A Lei Cidade Limpa, de 2006/7, é muito elogiada por todo mundo pela redução da poluição visual na cidade de São Paulo. Mas além do avanço sobre o excesso de publicidade externa, sua maior contribuição para a sociedade talvez não tenha sido perfeitamente percebida.

O espírito da lei, por assim dizer, é a simplicidade de suas disposições. É o que faz com que todo cidadão saiba reconhecer entre certo e errado, possa cobrar dos outros o respeito à regra e identificar quando o agente público é leniente.

Normalmente as leis brasileiras são tão complicadas que é necessário grande conhecimento técnico para compreendê-las. A falta de transparência que decorre desse hermetismo torna difícil o crivo dos homens comuns e impõe a necessidade de "doutores da lei" para avaliar o seu cumprimento: como os auditores e fiscais que tão frequentemente vemos ser acusados de irregularidades.

Casos paradigmáticos de sucesso de leis simples são tão antigos quanto a própria humanidade. Pense em um exemplo bíblico: imagine se Moisés, ao descer do Monte Sinai, trouxesse sob o braço um volume como a Constituição brasileira ou mesmo o Código de Obras e Edificações da cidade de São Paulo. O Deus de Abraão não teria conquistado a maior parte da população do mundo, que estaria até hoje adorando carneiros de ouro ou deuses politeístas.

O sucesso dos Dez Mandamentos repousa exatamente em sua clareza e concisão. "Não matarás": não é necessário abrir um concurso de auditor para avaliar se essa determinação está sendo cumprida ou não; nem mesmo é preciso contratar um despachante para acompanhar o processo de avaliação.

O conjunto de regras para a publicidade externa em São Paulo em vigor até 2006 era um exemplo perfeito desse problema típico das leis feitas no Brasil, seguindo uma tradição da administração pública portuguesa. Era um cipoal de regras, em que inclusive conviviam dois tipos de direitos, conforme o ano de implantação de um outdoor. Ou seja: virtualmente impossível saber quando uma propaganda externa era legal ou ilegal.

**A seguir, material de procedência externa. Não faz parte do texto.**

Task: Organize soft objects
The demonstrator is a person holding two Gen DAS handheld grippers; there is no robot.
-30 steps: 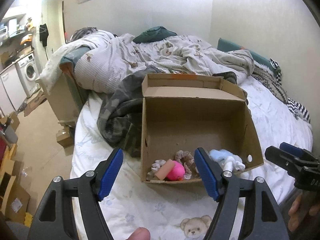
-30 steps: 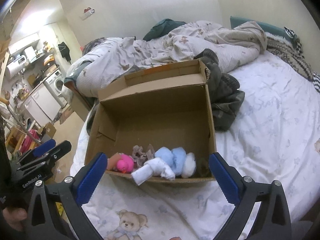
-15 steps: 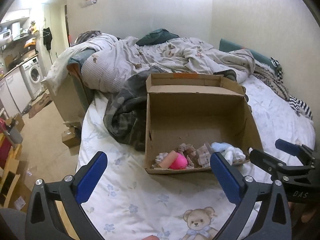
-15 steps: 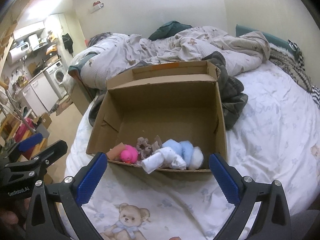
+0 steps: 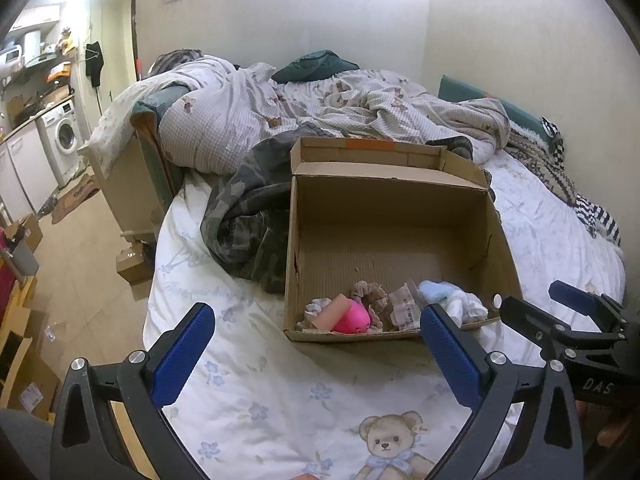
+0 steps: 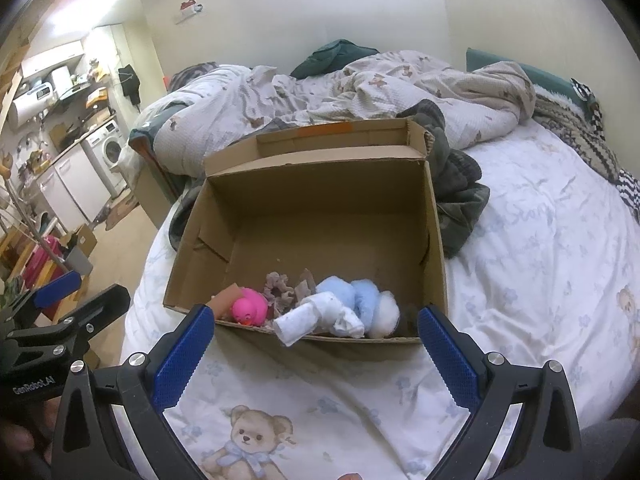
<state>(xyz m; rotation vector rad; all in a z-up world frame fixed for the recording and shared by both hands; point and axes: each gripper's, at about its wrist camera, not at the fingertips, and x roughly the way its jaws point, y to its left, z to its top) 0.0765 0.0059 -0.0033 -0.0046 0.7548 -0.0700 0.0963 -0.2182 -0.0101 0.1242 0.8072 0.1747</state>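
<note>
Tools spread and empty above the bed, soft things bunched in the box's near edge.

We hold the left tool (image 5: 316,356) and right tool (image 6: 316,350) spread wide, pinching nothing. The cardboard box (image 6: 436,240) sits mid-frame on the bed (image 6: 540,264); pink toy (image 6: 250,311), scrunchie (image 6: 276,285), white rolled cloth (image 6: 308,320) and blue fluffy pieces (image 6: 352,294) crowd its low front wall. We judge a careless reach could drag the overhanging cloth out, or shove the light box across the soft sheet.
</note>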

Foi por essa razão que, ao fim de seu mandato, a prefeita Marta Suplicy, buscando combater a profusão de placas irregulares e piratas, tentou implantar umas viaturas, futuristas como os carros do Google Street View, com filmadoras sofisticadas ligadas a GPS, para localização, e sistemas de computador para fazer o cruzamento entre os alvarás de cada placa de propaganda e os complicados códigos em vigor. Eram chamadas "Tigrão" e logo ao virar piada foram esquecidas.

É essa complicação das leis que gera oportunidades para quem quer vender facilidades.

No momento em que o país acompanha tantas acusações de envolvimento de agentes públicos em irregularidades na fiscalização de leis, o espírito do Cidade Limpa deveria inspirar os legisladores. No entanto, nesse mesmo momento, tramitam na Câmara Municipal de São Paulo, à espera de segunda votação, várias leis que criam exceções e permissões discricionárias para publicidades: em ônibus, táxis, templos religiosos, clínicas médicas etc. e tal, em um conjunto já apelidado de "Lei Cidade Suja".

É como se os vereadores de São Paulo quisessem complicar exatamente a única lei que teve sucesso por sua simplicidade. Criar dificuldades para alienar o cidadão.